Published in final edited form as: Life Sci. 2012 Feb 20;91(21-22):1122–1125. doi: 10.1016/j.lfs.2012.02.004

Reciprocal effects of NNK and SLURP-1 on oncogene expression in target epithelial cells

Mina Kalantari-Dehaghi 1, Hans-Ulrich Bernard 2, Sergei A Grando 1
PMCID: PMC3371149  NIHMSID: NIHMS360191  PMID: 22369755

Abstract

Aims

To elucidate how the nicotinic acetylcholine receptors expressed on bronchial and oral epithelial cells targeted by the tobacco nitrosamine (4-(methylnitrosamino)-1-(3-pyridyl)-1-butanone) (NNK) facilitate carcinogenic transformation.

Main methods

Since NNK-dependent transformation can be abolished by the nicotinergic secreted mammalian Ly-6/urokinase plasminogen activator receptor related protein-1 (SLURP-1), we compared effects of NNK and recombinant (r)SLURP-1 on the expression of genes related to tumorigenesis in human immortalized bronchial and oral epithelial cell lines BEP-2D and Het-1A, respectively.

Key findings

NNK stimulated expression of oncogenic genes, including MYB and PIK3CA in BEP2D, ETS1, NRAS and SRC in Het-1A, and AKT1, KIT and RB1 in both cell types, which could be abolished in the presence of rSLURP-1. Other cancer-related genes whose upregulation by NNK was abolishable by rSLURP-1 were the growth factors EGF in BEP2D cells and HGF in Het-1A cells, and the transcription factors CDKN2A and STAT3 (Het-1A only). NNK also upregulated the anti-apoptotic BCL2 (Het-1A) and downregulated the pro-apoptotic TNF (Het-1A), BAX and CASP8 (BEP2D), all of which could be abolished, in part, by rSLURP-1. NNK decreased expression of the CTNNB1 gene encoding the intercellular adhesion molecule β-catenin (BEP2D), as well as tumor suppressors CDKN3 and FOXD3 in BEP2D cells, SERPINB5 in Het-1A cells, and RUNX3 in both cell types. These pro-oncogenic effects of NNK were also abolished by rSLURP-1.

Significance

The obtained results identified target genes for both NNK and SLURP-1 and shed light on the molecular mechanism of their reciprocal effects on tumorigenic transformation of bronchial and oral epithelial cells.

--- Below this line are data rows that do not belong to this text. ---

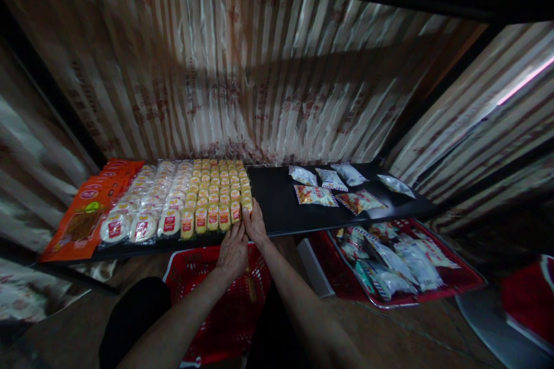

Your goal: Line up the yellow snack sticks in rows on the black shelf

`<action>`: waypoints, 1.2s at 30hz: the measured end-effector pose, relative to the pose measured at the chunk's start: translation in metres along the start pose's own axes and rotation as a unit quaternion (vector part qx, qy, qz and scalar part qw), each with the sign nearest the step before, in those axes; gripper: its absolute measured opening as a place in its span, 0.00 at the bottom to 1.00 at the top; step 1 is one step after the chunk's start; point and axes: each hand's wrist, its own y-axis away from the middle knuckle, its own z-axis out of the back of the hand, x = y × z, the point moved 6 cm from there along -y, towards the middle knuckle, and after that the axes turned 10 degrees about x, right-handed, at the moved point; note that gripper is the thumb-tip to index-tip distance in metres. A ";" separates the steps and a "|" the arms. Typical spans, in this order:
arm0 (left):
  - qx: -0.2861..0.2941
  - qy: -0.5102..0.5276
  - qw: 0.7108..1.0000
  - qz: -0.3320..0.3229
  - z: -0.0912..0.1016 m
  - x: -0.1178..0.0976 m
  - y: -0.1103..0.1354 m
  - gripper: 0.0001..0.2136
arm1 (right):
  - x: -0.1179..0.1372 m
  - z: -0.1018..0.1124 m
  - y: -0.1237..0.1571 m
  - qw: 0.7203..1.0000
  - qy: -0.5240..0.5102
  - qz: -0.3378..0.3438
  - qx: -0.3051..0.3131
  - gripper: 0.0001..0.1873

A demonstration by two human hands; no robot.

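Observation:
Rows of small wrapped yellow cakes with red labels stand on a black shelf. My right hand is at the front right corner of these rows, its fingers stretched along the side of the last row and its thumb by the front pack. Just left of it, my left hand reaches up to the front edge of the yellow packs with its fingers extended. The fingertips of both hands are partly hidden against the packs. Below my hands is a red plastic basket.
White round wrapped cakes and orange pouches lie to the left. Several white packets are spread on the shelf's right part. A second red basket full of packets stands at the lower right. Printed sheeting hangs behind.

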 end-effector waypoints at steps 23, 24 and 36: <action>-0.043 -0.006 0.999 -0.032 -0.006 0.007 -0.002 0.28 | 0.008 0.001 -0.002 1.000 -0.007 0.016 0.005 0.31; -0.047 -0.007 0.998 -0.033 -0.007 0.006 -0.002 0.28 | 0.008 0.001 -0.002 1.000 -0.008 0.019 0.005 0.31; -0.040 -0.019 0.998 -0.040 -0.009 0.005 0.003 0.32 | 0.003 0.000 0.006 0.999 -0.001 0.002 -0.035 0.35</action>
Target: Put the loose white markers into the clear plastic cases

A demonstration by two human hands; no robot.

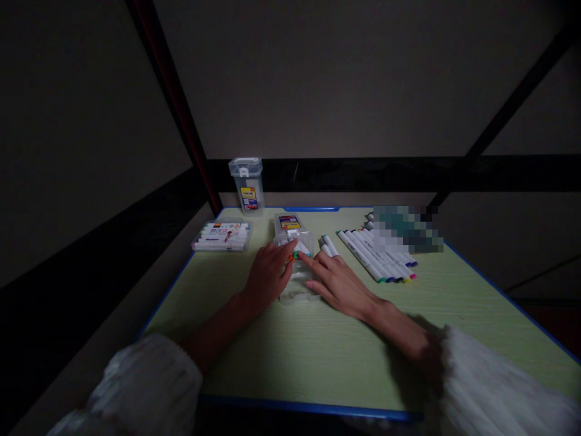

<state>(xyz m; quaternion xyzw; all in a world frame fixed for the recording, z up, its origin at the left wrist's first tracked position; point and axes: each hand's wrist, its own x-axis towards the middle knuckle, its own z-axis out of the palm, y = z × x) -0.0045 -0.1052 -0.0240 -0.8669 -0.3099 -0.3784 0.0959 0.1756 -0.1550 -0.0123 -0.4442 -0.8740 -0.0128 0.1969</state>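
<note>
A clear plastic marker case (289, 223) lies on its side in front of me, its hinged lid (298, 297) folded open toward me. White markers (301, 246) are inside, with orange and green ends facing me. My left hand (269, 271) rests over the left of the case's mouth, its fingers stretched out over the marker ends and its thumb apart. From the right, my right hand (339, 283) reaches in with the index finger extended to the marker ends, thumb over the lid. Beyond its knuckles lie a few loose markers (330, 244).
A row of white markers (370, 257) with coloured ends lies on the right of the table (318, 363). Behind it is a blurred-out patch (408, 230). At left lies a filled flat marker case (222, 235); an upright clear case (247, 184) stands at the back edge.
</note>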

Keywords: lung cancer, head and neck cancer, NNK (4-(methylnitrosamino)-1-(3-pyridyl)-1-butanone), SLURP-1 (secreted mammalian Ly-6/urokinase plasminogen activator receptor related protein-1), gene expression, BEP2D cells, Het-1A cells

Introduction

Tobacco nitrosamines, such as 4-(methylnitrosamino)-1-(3-pyridyl)-1-butanone (NNK), are involved in cancers of the lung, oral cavity, esophagus, and pancreas (Hechtet al., 1993). The cells exposed to N-nitrosamines continue to divide, and display focal growth and morphologic changes suggestive of early stages of cell transformation (Murrahet al., 1993). NNK can displace the endogenous ligand acetylcholine from the nicotinic class of acetylcholine receptors (nAChRs) expressed on the plasma membrane of both bronchial and oral epithelial cells (Arredondoet al., 2006a, Arredondoet al., 2006b). Thus, in addition to a well-formulated role of genotoxic damage in the etiology of tobacco-related lung cancer, N-nitrosamines may contribute directly to tumorigenesis through the receptor-mediated mechanisms.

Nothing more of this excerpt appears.